Dumping laboral no ensino – um pacto a evitar
Recentemente, fez-se um inquérito aos professores ingleses, do qual saiu que:
- 53% dos professores querem deixar a profissão num prazo de dois anos;
- 61% desejam sair devido ao volume de trabalho;
- 51% desejam sair para encontrar uma relação trabalho/equilíbrio de vida mais favorável.
Num outro estudo apurou-se que os professores ingleses estão a trabalhar cerca de 60 horas por semana, o que, talvez, sabe-se lá, poderá justificar que nos últimos anos o ânimo moral da classe tenha decrescido em cerca de 67%.
Este último aspeto, particularmente grave e relevante do ponto de vista sindical, observamo-lo nós também no quotidiano das nossas escolas, com os professores a acumularem volumes de tarefas absolutamente incompatíveis com uma jornada de trabalho de 40h semanais.
Trata-se de dar cumprimento ao grande desígnio neo-liberal de transferência de riqueza da base para o topo da pirâmide económica, a qual se tem vindo a acelerar nas últimas décadas, traduzindo-se principalmente na diminuição de salários, no aumento do tempo de trabalho, na precarização dos vínculos, para além de outros aspectos relacionados com a perda de direitos sociais.
É um processo com múltiplas frentes, fruto de uma engenharia social bem medida pelos representantes políticos, a qual, aliás, surpreendentemente ou não, consoante o ponto de vista, tem vindo a ser premiada com grandes e pequenas vitórias eleitorais, nomeadamente as de David Cameron e a de Passos-Portas, respetivamente.
E daqui retiram-se dois problemas cruciais. Por que razão:
- tantos professores aceitam passivamente este estado de coisas? Descrença nos sindicatos? Endoutrinamento de direita mais ou menos involuntário?
- tantos cidadãos profundamente afectados por políticas de empobrecimento, em favor da elite económica e financeira que nos espolia, votam exactamente naqueles que preconizam a continuação das mesmas políticas?
A Inglaterra é uma velha democracia, sendo que a aparente resignação do seu povo perante tamanho retrocesso laboral e social não pode deixar de nos preocupar a todos.

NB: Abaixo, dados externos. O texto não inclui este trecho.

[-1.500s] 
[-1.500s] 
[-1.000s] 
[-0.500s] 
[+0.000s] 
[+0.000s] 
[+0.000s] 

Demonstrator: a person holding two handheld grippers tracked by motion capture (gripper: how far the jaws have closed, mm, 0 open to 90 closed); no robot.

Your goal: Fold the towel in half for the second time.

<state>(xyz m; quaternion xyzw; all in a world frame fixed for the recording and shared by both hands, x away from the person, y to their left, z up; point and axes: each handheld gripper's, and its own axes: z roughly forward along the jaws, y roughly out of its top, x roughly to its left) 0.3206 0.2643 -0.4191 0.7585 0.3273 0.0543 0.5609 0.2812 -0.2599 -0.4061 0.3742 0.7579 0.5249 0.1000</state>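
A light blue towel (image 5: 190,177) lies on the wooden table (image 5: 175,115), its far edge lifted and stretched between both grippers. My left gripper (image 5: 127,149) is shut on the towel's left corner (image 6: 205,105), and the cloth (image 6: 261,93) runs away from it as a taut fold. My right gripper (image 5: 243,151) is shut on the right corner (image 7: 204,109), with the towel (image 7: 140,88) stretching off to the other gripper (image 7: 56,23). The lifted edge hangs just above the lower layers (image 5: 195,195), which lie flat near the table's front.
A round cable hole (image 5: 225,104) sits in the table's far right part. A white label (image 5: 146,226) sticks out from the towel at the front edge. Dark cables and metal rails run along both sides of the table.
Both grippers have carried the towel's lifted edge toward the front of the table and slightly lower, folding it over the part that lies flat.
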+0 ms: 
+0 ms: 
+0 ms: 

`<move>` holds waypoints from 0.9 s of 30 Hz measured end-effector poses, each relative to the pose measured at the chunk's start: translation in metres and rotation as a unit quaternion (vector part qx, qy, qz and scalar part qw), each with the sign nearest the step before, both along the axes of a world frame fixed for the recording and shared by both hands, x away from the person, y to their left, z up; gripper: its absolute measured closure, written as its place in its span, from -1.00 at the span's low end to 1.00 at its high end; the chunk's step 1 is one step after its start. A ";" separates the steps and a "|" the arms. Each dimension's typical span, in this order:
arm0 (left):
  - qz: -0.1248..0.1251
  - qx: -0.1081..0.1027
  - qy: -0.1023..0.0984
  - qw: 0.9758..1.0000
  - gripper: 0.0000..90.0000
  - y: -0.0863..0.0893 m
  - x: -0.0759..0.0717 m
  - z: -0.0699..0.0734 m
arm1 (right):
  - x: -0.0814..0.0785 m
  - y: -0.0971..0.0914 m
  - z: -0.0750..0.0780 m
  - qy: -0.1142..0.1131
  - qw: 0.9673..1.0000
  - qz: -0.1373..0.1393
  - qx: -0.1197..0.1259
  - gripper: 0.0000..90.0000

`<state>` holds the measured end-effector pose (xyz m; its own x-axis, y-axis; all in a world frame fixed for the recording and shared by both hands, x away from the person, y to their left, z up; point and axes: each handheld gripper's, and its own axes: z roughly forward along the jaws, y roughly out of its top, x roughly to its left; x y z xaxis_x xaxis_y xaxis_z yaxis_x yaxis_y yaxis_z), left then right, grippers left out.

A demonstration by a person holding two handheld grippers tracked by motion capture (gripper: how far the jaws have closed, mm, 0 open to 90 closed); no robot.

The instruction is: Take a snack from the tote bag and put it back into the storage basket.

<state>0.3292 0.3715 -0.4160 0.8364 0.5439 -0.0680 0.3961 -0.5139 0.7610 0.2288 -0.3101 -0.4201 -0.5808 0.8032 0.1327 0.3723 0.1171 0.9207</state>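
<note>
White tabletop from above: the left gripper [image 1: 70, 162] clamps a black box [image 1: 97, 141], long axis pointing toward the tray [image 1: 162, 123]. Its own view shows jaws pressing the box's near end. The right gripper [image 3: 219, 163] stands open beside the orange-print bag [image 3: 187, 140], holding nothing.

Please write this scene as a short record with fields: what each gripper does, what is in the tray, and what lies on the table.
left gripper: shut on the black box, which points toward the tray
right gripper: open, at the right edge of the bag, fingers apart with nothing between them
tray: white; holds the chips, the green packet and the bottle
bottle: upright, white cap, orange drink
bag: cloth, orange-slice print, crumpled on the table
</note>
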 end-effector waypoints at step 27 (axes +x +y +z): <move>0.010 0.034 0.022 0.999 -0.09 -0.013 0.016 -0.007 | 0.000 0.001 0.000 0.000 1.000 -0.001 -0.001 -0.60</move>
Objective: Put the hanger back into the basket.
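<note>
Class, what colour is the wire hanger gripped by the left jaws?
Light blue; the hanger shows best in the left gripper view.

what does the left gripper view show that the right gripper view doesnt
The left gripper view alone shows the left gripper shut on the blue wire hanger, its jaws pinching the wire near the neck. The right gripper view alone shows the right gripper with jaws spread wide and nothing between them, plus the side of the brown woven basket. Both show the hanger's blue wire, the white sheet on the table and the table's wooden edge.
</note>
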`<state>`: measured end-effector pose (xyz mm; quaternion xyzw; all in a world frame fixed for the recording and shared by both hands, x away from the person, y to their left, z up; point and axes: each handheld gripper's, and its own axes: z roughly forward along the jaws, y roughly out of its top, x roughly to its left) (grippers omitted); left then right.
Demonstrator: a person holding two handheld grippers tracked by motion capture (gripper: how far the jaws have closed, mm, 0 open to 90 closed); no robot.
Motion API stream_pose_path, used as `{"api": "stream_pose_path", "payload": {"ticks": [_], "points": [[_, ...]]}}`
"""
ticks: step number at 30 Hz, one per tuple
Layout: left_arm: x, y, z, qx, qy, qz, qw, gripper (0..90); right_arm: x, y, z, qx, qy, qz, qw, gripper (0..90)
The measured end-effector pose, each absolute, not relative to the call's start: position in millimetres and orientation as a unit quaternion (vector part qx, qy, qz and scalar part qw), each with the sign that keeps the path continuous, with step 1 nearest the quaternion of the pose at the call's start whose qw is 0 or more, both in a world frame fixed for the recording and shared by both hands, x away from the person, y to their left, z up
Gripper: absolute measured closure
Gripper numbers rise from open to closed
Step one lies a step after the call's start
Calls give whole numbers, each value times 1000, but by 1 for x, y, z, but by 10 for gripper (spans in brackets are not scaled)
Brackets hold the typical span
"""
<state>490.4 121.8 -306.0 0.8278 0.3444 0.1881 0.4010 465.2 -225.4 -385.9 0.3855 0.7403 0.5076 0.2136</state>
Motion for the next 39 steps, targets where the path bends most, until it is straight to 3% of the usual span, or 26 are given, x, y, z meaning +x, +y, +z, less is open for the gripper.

Porque não vem só, mas muito mal acompanhada com múltiplos exemplos do resto da europa, com o ensino a ser visto progressivamente mais como um negócio chorudo do que um serviço público, sem que a indignação geral se levante, mesmo em casos de polícia, como o do grupo privado GPS em Portugal.
E os professores? Simples fator de produção a embaratecer.